__About this task__
Each line from the one containing "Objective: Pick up" to the last line of the listing below must be reproduced exactly, and nothing more.

__Recorded information__
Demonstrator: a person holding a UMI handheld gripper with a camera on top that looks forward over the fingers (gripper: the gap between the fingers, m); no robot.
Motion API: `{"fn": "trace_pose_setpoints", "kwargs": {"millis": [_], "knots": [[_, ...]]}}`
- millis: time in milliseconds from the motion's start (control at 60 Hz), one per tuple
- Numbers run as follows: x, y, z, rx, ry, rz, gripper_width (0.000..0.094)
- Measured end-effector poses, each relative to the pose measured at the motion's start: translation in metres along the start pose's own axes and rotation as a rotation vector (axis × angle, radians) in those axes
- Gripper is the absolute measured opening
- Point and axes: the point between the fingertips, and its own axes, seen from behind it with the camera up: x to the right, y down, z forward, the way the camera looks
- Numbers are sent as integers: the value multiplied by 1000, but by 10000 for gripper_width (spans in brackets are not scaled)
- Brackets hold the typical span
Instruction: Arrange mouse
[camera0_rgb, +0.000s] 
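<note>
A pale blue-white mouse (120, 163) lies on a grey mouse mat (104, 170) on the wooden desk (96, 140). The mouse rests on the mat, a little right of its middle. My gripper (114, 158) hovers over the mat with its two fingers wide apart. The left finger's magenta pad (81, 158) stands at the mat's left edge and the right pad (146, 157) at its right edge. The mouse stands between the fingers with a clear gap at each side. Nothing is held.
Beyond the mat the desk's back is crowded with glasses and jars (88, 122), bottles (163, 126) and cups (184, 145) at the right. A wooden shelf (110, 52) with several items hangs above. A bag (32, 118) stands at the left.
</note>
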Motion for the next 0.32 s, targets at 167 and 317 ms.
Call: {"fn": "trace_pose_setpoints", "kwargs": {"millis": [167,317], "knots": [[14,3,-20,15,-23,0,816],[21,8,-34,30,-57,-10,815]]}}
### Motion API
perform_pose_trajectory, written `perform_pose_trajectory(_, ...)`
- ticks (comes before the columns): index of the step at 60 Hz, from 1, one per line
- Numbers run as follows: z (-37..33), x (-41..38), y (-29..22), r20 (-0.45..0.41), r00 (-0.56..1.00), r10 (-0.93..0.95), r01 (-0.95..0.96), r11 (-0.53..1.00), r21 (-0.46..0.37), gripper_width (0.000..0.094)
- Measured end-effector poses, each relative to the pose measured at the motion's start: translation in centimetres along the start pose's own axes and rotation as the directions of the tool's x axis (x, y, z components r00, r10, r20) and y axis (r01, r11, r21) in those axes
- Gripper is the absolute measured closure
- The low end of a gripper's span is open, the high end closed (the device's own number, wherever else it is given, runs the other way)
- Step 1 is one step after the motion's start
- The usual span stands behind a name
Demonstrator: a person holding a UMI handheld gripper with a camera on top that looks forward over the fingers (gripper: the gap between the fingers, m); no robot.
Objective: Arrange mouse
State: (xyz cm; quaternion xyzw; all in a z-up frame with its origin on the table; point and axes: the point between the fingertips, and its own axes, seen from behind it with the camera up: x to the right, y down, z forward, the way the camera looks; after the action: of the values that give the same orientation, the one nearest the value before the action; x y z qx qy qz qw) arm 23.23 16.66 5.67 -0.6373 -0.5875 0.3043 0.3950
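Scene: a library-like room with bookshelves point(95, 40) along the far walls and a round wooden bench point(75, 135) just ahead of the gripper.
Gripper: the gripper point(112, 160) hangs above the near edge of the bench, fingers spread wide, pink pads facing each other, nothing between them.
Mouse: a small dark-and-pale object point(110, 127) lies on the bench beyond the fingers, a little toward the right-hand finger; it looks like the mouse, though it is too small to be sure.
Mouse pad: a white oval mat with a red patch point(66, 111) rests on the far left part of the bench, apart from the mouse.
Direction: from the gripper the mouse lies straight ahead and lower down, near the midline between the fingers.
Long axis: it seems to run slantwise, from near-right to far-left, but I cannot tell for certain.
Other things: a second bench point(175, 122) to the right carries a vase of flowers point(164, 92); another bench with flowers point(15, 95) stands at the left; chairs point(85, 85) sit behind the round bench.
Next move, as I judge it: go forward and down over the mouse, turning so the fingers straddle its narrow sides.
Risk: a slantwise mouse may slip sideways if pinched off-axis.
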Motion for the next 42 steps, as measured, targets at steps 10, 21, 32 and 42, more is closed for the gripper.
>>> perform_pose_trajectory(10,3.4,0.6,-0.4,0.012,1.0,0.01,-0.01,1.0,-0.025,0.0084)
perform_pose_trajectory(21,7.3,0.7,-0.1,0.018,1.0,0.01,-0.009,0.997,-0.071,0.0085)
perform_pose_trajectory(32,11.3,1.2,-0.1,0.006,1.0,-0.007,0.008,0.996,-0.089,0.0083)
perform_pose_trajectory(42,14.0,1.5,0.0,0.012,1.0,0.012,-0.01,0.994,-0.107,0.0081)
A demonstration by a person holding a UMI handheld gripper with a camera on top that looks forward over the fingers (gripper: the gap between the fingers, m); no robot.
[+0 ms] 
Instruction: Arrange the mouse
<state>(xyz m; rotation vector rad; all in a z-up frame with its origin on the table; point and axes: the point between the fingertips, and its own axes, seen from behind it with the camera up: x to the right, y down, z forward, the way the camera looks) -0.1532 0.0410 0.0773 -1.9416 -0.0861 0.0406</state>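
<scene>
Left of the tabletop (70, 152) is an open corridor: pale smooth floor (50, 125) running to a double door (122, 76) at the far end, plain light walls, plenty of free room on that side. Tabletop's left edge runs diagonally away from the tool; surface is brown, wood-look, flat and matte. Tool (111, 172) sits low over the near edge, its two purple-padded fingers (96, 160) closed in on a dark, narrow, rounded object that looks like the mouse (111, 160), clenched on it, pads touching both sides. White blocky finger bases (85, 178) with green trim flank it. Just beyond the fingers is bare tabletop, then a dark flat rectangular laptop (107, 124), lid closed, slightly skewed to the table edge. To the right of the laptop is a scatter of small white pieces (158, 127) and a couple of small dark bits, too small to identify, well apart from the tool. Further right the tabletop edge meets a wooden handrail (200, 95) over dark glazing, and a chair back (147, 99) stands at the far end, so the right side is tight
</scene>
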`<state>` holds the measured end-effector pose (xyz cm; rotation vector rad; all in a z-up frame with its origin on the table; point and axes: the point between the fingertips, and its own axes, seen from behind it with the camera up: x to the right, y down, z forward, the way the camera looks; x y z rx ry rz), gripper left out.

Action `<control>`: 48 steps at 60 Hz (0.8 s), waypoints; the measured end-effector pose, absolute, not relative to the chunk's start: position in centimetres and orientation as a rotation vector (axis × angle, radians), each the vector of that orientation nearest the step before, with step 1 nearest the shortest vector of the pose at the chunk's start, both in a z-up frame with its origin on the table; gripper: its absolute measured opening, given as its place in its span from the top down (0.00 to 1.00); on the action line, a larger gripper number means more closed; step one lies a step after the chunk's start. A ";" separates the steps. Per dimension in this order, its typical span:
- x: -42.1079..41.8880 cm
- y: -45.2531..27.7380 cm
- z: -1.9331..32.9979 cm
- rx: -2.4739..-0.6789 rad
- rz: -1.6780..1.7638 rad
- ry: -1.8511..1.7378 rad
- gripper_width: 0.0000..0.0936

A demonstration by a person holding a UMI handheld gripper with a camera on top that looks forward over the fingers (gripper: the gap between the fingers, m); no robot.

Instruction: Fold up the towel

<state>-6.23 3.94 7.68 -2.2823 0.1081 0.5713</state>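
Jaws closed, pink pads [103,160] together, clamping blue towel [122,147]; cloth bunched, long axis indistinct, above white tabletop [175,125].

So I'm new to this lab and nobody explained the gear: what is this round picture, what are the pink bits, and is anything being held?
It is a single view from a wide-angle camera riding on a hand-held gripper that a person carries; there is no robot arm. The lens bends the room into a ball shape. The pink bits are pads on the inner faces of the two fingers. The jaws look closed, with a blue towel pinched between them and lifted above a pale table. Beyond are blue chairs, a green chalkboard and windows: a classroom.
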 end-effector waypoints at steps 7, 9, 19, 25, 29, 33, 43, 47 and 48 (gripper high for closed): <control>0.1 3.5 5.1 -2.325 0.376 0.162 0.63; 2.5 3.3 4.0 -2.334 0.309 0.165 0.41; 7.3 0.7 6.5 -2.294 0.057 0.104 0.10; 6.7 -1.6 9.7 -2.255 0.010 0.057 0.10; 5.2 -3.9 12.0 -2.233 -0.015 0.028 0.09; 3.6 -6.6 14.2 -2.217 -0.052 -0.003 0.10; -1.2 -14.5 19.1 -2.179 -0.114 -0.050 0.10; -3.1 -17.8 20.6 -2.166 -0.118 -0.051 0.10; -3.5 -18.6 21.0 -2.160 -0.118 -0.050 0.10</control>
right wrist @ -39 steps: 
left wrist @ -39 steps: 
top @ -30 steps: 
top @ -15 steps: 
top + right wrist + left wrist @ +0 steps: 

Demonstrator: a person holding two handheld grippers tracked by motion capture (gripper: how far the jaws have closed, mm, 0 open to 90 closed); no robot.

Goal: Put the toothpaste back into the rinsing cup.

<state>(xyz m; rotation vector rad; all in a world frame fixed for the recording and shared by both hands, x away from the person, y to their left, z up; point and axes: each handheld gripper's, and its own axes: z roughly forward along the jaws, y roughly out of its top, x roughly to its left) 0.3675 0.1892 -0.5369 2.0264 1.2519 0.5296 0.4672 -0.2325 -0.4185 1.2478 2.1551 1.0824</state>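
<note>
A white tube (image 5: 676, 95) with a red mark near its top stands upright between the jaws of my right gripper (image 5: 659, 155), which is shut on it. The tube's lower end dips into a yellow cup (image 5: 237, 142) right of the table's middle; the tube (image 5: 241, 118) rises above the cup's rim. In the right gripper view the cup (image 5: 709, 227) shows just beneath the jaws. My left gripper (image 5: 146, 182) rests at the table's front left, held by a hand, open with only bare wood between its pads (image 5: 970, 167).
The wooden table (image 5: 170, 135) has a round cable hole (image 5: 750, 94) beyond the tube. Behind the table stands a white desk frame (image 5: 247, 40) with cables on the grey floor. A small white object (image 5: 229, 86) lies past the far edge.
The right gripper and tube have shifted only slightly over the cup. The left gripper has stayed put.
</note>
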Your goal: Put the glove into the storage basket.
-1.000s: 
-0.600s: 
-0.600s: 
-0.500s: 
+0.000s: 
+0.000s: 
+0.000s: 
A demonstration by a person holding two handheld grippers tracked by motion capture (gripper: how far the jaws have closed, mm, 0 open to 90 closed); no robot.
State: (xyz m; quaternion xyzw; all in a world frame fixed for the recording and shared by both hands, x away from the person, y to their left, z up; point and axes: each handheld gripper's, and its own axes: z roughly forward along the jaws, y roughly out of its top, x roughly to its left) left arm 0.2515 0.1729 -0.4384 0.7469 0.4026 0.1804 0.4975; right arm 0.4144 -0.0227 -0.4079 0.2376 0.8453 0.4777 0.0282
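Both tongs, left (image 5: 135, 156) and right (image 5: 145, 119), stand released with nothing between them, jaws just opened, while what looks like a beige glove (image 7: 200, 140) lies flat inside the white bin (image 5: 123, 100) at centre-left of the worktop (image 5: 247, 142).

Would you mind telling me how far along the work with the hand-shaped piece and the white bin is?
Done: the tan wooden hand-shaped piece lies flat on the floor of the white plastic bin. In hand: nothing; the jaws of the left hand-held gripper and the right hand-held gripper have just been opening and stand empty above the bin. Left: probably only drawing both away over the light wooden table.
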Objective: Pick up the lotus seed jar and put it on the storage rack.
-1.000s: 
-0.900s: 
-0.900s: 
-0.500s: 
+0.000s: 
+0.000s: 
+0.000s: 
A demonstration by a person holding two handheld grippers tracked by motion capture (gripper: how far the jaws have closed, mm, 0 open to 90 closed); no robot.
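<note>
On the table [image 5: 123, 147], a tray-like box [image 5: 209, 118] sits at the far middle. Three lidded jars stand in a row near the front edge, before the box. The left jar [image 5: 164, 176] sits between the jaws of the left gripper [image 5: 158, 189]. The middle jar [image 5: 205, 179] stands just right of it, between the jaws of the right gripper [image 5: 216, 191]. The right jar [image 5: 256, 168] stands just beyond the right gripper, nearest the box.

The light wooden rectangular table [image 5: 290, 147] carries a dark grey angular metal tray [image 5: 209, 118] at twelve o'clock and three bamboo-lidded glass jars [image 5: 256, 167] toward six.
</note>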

__Task output__
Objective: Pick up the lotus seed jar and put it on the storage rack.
-1.000s: 
-0.900s: 
-0.900s: 
-0.500s: 
+0.000s: 
+0.000s: 
+0.000s: 
A demonstration by a person holding two handheld grippers tracked by motion capture (gripper: how far the jaws have closed, mm, 0 open to 90 closed); no robot.
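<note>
On the table [image 5: 123, 147], a tray-like box [image 5: 209, 118] sits at the far middle. Three lidded jars stand in a row near the front edge, before the box. The left jar [image 5: 164, 176] sits between the jaws of the left gripper [image 5: 158, 189]. The middle jar [image 5: 205, 179] stands just right of it, between the jaws of the right gripper [image 5: 216, 191]. The right jar [image 5: 256, 168] stands just beyond the right gripper, nearest the box.

The light wooden rectangular table [image 5: 290, 147] carries a dark grey angular metal tray [image 5: 209, 118] at twelve o'clock and three bamboo-lidded glass jars [image 5: 256, 167] toward six.
</note>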

The given answer completes the exercise.